| ACTIVITY |
Reproduce the listing below word for word, with no pictures.

| DATASET SECTION |
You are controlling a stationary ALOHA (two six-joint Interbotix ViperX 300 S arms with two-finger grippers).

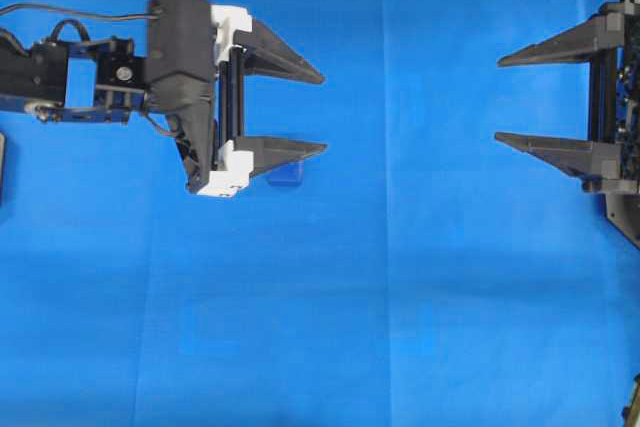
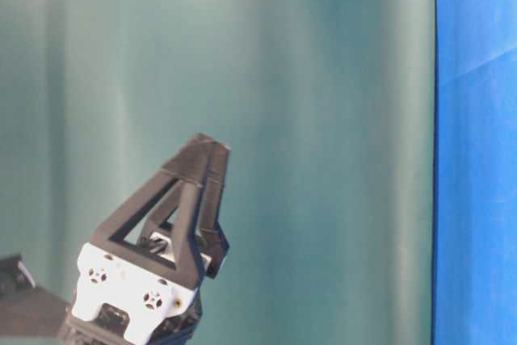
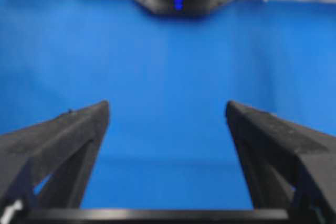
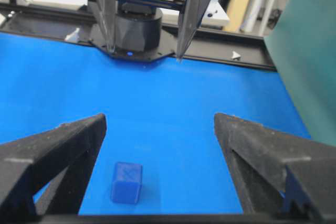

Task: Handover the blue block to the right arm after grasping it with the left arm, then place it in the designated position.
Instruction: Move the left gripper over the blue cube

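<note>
The blue block [image 4: 126, 182] is a small dark-blue cube resting on the blue cloth. In the right wrist view it sits low between my right fingers, nearer the left one, touching neither. From overhead the blue block [image 1: 287, 175] peeks out just below the lower finger of my left gripper [image 1: 323, 112]. That gripper has white brackets, stands open above the cloth and points right. My left gripper [image 3: 167, 106] has only cloth between its fingers, and the block is hidden in the left wrist view. My right gripper [image 1: 498, 99] is open at the right edge, facing left. My right gripper [image 4: 160, 116] holds nothing.
The blue cloth [image 1: 400, 297] covers the table. A black frame rail [image 4: 220, 53] and the left arm's base [image 4: 137, 35] lie beyond the cloth's far edge. A green curtain [image 2: 283, 78] fills the table-level view, where my left gripper [image 2: 212, 145] rises from the bottom left.
</note>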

| OUTPUT OF THE EXERCISE |
You are controlling a stationary ALOHA (two six-joint Interbotix ViperX 300 S arms with two-finger grippers).


Task: Handover the blue block to the right arm after grasping it with the left arm, then place it in the designated position.
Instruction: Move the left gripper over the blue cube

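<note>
The blue block [image 4: 126, 182] is a small dark-blue cube resting on the blue cloth. In the right wrist view it sits low between my right fingers, nearer the left one, touching neither. From overhead the blue block [image 1: 287, 175] peeks out just below the lower finger of my left gripper [image 1: 323, 112]. That gripper has white brackets, stands open above the cloth and points right. My left gripper [image 3: 167, 106] has only cloth between its fingers, and the block is hidden in the left wrist view. My right gripper [image 1: 498, 99] is open at the right edge, facing left. My right gripper [image 4: 160, 116] holds nothing.
The blue cloth [image 1: 400, 297] covers the table. A black frame rail [image 4: 220, 53] and the left arm's base [image 4: 137, 35] lie beyond the cloth's far edge. A green curtain [image 2: 283, 78] fills the table-level view, where my left gripper [image 2: 212, 145] rises from the bottom left.
</note>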

The output above is complete as it stands.